Even to non programmers the above lines of code are pretty easy to read. It's simple enough to just put that into a python script in some directory with the data files next to it and start churning out predictions.

Later on you realize there's some steps you can do to make your model better. It starts off innocently enough, perhaps just one line to normalize the features, maybe a loop to perform cross validation but within a couple of hours you'll end up with one large python script that has true false statements all over the place, code chunks that are commented out, and incoherent comments all over the place. Suddenly the piecemeal growth of our project dawns on you.

Hopefully you're using version control but even then all your code commits will be on the master branch with commit messages like "model 1" or "added pickling column". You'll find some features are engineered off other features, or portions of your code relied on a datatype coercion you made somewhere between the third and sixth commit. As your code progresses Different artifacts change at different rates and you're trying to remember which processing steps were required to run one of the predictions you had that other day.

Your code is now a Big Ball of Mud. Big Ball of Mud is an excellent paper written in 1999 about what happens when code is haphazardly written. The paper is still relevant today, with all the text in italics copied and pasted straight from the paper. At the core the paper is warning us that if architecture is not persistently considered the final code base will become unmaintainable that it will eventually need to be totally torn down. Unfortunately this is how I've seen so many machine learning implementations turn out. The issue is present even at large companies like Uber who have built dedicated platforms for creating maintainable machine learning pipelines.

Even if you're just writing code for yourself there's still benefits intentionally writing your code in a reusable way. You'll be able to iterate faster, structure your experiments, and be able to revisit your code with minimal effort later on.

General approaches

With some experimentation I've been able to find an approach that works for me.

Start with a package

Whether you're using R, Python, or any other language really, study up on what is typically done to package the code.

With Python I immediately do four things at a minimum

  • Create a requirements.txt or environment.yml file
  • Create a source code directory
  • Write a README.md
  • Initialize a git repo and commit everything

These are the minimum steps for reproducibility. Imagine how hard it would be if someone handed you a flash drive full of Python files. How do you know what is required to run it, or what packages are needed? Rather than worry if they were using Python 2 or 3, or pandas .19, etc With these four basic steps you're guaranteeing that the environment is reproducible.

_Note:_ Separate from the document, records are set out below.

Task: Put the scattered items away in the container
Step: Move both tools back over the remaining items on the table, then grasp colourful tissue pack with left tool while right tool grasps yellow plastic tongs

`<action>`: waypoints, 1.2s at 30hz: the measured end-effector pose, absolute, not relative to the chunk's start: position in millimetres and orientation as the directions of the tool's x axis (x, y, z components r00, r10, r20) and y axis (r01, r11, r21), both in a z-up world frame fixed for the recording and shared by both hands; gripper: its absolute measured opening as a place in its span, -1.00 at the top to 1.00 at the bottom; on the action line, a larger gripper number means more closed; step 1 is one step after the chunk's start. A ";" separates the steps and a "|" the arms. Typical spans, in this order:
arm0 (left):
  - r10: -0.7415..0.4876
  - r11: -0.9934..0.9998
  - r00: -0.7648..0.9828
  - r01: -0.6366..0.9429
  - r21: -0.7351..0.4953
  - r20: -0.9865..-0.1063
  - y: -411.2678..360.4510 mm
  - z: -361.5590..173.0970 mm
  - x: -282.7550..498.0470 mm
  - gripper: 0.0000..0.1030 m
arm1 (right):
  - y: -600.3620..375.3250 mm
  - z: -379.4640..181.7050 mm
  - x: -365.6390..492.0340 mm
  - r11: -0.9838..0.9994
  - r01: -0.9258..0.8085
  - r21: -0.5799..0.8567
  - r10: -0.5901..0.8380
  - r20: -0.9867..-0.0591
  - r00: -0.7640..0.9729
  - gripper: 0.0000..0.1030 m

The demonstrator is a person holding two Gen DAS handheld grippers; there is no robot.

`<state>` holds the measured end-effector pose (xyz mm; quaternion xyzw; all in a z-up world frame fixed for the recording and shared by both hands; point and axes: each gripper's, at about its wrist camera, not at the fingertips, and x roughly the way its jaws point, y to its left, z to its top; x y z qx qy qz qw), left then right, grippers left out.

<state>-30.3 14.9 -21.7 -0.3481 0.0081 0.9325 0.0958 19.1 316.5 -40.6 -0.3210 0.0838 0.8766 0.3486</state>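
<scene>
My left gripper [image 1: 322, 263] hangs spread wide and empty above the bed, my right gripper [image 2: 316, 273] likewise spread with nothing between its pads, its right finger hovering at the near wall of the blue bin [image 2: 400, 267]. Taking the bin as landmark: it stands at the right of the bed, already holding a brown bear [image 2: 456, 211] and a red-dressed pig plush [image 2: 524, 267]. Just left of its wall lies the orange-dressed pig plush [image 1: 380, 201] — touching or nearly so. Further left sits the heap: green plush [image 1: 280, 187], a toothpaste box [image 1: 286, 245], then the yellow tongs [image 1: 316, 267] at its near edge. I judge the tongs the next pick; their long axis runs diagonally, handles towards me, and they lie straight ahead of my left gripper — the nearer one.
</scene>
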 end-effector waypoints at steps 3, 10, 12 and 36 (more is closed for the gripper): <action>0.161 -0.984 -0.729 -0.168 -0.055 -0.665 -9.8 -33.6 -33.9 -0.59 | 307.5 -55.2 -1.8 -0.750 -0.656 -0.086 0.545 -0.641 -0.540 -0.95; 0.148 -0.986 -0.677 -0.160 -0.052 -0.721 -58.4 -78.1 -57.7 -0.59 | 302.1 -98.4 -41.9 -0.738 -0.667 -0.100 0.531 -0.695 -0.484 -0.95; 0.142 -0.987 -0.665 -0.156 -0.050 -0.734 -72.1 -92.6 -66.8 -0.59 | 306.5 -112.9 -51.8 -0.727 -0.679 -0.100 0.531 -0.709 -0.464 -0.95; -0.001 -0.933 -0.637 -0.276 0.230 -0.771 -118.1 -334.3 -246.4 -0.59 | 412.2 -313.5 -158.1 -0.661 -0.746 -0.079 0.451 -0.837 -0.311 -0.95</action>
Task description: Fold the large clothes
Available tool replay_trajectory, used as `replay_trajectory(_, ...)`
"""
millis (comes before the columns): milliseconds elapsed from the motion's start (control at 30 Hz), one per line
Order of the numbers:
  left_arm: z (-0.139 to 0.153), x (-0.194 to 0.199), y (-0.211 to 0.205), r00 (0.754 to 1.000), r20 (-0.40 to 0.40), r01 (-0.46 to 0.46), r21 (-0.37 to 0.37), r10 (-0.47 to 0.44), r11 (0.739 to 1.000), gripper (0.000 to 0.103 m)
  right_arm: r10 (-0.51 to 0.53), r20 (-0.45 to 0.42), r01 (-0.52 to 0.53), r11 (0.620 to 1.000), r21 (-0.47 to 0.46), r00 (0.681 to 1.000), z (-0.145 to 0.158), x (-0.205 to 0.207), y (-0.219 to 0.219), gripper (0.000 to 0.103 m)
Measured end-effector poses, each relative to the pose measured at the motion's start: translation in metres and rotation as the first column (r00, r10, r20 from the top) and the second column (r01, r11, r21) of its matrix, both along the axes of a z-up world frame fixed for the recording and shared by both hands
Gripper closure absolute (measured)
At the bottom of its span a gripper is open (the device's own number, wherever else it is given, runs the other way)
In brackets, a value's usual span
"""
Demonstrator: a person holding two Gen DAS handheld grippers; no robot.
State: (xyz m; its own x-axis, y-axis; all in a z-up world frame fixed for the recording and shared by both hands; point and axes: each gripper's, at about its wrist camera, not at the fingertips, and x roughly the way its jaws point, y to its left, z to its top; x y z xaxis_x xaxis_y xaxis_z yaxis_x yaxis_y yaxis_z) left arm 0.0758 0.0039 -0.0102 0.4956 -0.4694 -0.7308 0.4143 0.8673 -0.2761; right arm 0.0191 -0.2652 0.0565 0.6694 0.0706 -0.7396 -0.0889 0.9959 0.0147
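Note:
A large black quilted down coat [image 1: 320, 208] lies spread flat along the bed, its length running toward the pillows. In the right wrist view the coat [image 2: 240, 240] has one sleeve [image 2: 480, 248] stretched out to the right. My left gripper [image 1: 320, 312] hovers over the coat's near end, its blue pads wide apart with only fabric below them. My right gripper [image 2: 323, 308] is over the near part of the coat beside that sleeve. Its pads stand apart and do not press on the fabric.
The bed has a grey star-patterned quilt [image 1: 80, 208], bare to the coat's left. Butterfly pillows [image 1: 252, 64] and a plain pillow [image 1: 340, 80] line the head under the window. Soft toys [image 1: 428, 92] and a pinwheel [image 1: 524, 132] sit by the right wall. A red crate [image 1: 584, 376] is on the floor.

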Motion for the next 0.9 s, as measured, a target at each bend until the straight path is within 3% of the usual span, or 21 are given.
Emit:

A great tool that helps with this is CookieCutter templates, specifically this Data Science Template It's got even more than detailed here but really will make setting up a reusable package easy.

Write a library for reusable components of your code

Don't put everything in your main.py file. For code that loads datasets, or writes predictions to a file, write a package that lets you abstract that away from your machine learning code. Although it takes more effort up front, later on it means your actual prediction script will be much easier to read.

In the example above we can write a function that looks like this

def load_iris():
    """Loads iris dataset from github and returns (df,y_raw)"""
    iris_csv = ("https://raw.githubusercontent.com/"
                "uiuc-cse/data-fa14/gh-pages/data/iris.csv")
    df = pd.read_csv(iris_csv)
    y_raw = df["species"]
    df = df.drop("species", axis=1)
    return df, y_raw

Doing this has multiple benefits, if written in the package you can import this into any script without any duplication. It also clearly demarcates that this set of code has no dependencies on other lines.

Use a testing package

Unittests are still relevant with machine learning code. You can use tests for your own code. There are many examples of test driven development. However I also use tests to test my own understanding of how machine learning libraries work. By writing the following tests I can double-check my understanding of word lemmatizers and CountVectorizer in scikit-learn.

def test_lemmatization():
    """Test that Lemmatizer works"""
    wnl = WordNetLemmatizer()
    assert wnl.lemmatize('dogs') == 'dog'


def test_lemmatization_with_countvectorizer():
    """Test Lemmatization with Stop Words removal"""
    strings = ["I like Dogs and", "I like Churches and"]
    count = CountVectorizer(tokenizer=lemmatizer, stop_words='english')
    count.fit(strings)
    assert {'church', 'dog', 'like'} == set(count.get_feature_names())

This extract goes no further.